> [TASK OBJECTIVE]:
Present the following data again exactly as it is shown.

> [SUPPLIED DATA]:

════════

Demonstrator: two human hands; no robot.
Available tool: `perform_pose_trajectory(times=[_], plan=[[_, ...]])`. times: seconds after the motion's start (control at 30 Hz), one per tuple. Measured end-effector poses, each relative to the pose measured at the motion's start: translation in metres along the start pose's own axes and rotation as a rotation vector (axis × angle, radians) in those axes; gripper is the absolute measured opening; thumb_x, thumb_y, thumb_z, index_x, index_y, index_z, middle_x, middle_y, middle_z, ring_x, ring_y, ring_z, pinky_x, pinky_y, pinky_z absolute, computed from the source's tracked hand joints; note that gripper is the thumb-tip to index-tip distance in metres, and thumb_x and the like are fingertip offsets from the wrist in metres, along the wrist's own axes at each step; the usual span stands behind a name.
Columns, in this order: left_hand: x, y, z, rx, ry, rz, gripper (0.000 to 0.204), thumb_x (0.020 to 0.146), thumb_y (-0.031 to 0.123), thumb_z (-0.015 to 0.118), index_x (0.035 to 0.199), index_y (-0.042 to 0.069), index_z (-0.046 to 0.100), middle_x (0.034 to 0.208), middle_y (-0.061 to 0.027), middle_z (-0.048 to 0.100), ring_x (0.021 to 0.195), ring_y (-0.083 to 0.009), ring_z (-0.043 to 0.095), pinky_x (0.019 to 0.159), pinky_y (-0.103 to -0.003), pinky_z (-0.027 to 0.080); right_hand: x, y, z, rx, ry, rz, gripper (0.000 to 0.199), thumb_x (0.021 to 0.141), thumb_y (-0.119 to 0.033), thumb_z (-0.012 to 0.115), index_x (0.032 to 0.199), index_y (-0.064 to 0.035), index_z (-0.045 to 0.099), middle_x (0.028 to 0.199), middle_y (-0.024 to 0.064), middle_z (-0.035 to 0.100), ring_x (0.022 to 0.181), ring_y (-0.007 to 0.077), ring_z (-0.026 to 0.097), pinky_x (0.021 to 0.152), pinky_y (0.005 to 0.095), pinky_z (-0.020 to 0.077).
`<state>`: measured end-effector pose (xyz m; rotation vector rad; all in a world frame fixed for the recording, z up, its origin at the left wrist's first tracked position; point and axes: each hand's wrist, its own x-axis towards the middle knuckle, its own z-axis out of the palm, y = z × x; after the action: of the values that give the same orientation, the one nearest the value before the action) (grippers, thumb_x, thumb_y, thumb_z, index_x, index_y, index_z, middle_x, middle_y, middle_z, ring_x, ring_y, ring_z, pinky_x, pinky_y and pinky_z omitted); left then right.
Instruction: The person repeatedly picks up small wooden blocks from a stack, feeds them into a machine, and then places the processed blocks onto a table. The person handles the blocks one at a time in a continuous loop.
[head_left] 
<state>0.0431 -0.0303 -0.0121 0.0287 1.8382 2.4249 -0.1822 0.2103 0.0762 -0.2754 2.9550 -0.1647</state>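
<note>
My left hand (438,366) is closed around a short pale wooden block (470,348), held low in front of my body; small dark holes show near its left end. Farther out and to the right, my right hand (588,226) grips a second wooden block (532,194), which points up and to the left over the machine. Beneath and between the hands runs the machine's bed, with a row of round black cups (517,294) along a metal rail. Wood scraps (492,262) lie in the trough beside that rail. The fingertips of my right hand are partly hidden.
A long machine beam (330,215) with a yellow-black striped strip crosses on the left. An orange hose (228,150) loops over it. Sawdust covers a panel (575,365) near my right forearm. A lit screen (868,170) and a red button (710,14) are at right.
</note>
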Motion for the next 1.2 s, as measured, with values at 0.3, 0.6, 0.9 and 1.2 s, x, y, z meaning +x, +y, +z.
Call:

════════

> [ANSWER TO THIS PROBLEM]:
Demonstrator: two human hands; no robot.
Available tool: `perform_pose_trajectory(times=[_], plan=[[_, ...]])`. times: seconds after the motion's start (control at 30 Hz), one per tuple. Measured end-effector poses, each relative to the pose measured at the motion's start: translation in metres along the start pose's own axes and rotation as a rotation vector (axis × angle, radians) in those axes; gripper is the absolute measured opening; thumb_x, thumb_y, thumb_z, index_x, index_y, index_z, middle_x, middle_y, middle_z, ring_x, ring_y, ring_z, pinky_x, pinky_y, pinky_z absolute, computed from the source's tracked hand joints; note that gripper is the thumb-tip to index-tip distance in metres, and thumb_x and the like are fingertip offsets from the wrist in metres, along the wrist's own axes at each step; the usual span stands behind a name.
Columns, in this order: left_hand: x, y, z, rx, ry, rz, gripper (0.000 to 0.204), thumb_x (0.020 to 0.146), thumb_y (-0.031 to 0.123), thumb_z (-0.015 to 0.118), index_x (0.035 to 0.199), index_y (-0.042 to 0.069), index_z (-0.046 to 0.100), middle_x (0.034 to 0.208), middle_y (-0.061 to 0.027), middle_z (-0.048 to 0.100), ring_x (0.021 to 0.195), ring_y (-0.083 to 0.009), ring_z (-0.043 to 0.095), pinky_x (0.019 to 0.159), pinky_y (-0.103 to -0.003), pinky_z (-0.027 to 0.080); right_hand: x, y, z, rx, ry, rz, gripper (0.000 to 0.199), thumb_x (0.021 to 0.141), thumb_y (-0.119 to 0.033), thumb_z (-0.012 to 0.115), index_x (0.032 to 0.199), index_y (-0.064 to 0.035), index_z (-0.045 to 0.099), middle_x (0.028 to 0.199), middle_y (-0.024 to 0.064), middle_z (-0.035 to 0.100), ring_x (0.022 to 0.181), ring_y (-0.007 to 0.077), ring_z (-0.026 to 0.097), pinky_x (0.021 to 0.152), pinky_y (0.005 to 0.095), pinky_z (-0.020 to 0.077).
`<state>`: measured end-effector pose (xyz m; rotation vector rad; all in a world frame fixed for the recording, z up, its origin at the left wrist's first tracked position; point and axes: each hand's wrist, its own x-axis towards the middle knuckle, its own z-axis out of the palm, y = z × x; after the action: of the values that give the same orientation, the one nearest the value before the action) (grippers, thumb_x, thumb_y, thumb_z, index_x, index_y, index_z, middle_x, middle_y, middle_z, ring_x, ring_y, ring_z, pinky_x, pinky_y and pinky_z omitted); left then right.
Instruction: The person repeatedly picks up small wooden blocks from a stack, feeds them into a machine, and then places the processed blocks onto a table. The person handles the blocks one at a time in a continuous loop.
[head_left] 
<state>0.0431 -0.0303 -0.0121 0.0287 1.8382 2.4249 -0.1822 0.2103 0.0762 -0.2754 2.9550 -0.1647</state>
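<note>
My left hand (438,366) is closed around a short pale wooden block (470,348), held low in front of my body; small dark holes show near its left end. Farther out and to the right, my right hand (588,226) grips a second wooden block (532,194), which points up and to the left over the machine. Beneath and between the hands runs the machine's bed, with a row of round black cups (517,294) along a metal rail. Wood scraps (492,262) lie in the trough beside that rail. The fingertips of my right hand are partly hidden.
A long machine beam (330,215) with a yellow-black striped strip crosses on the left. An orange hose (228,150) loops over it. Sawdust covers a panel (575,365) near my right forearm. A lit screen (868,170) and a red button (710,14) are at right.
</note>
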Motion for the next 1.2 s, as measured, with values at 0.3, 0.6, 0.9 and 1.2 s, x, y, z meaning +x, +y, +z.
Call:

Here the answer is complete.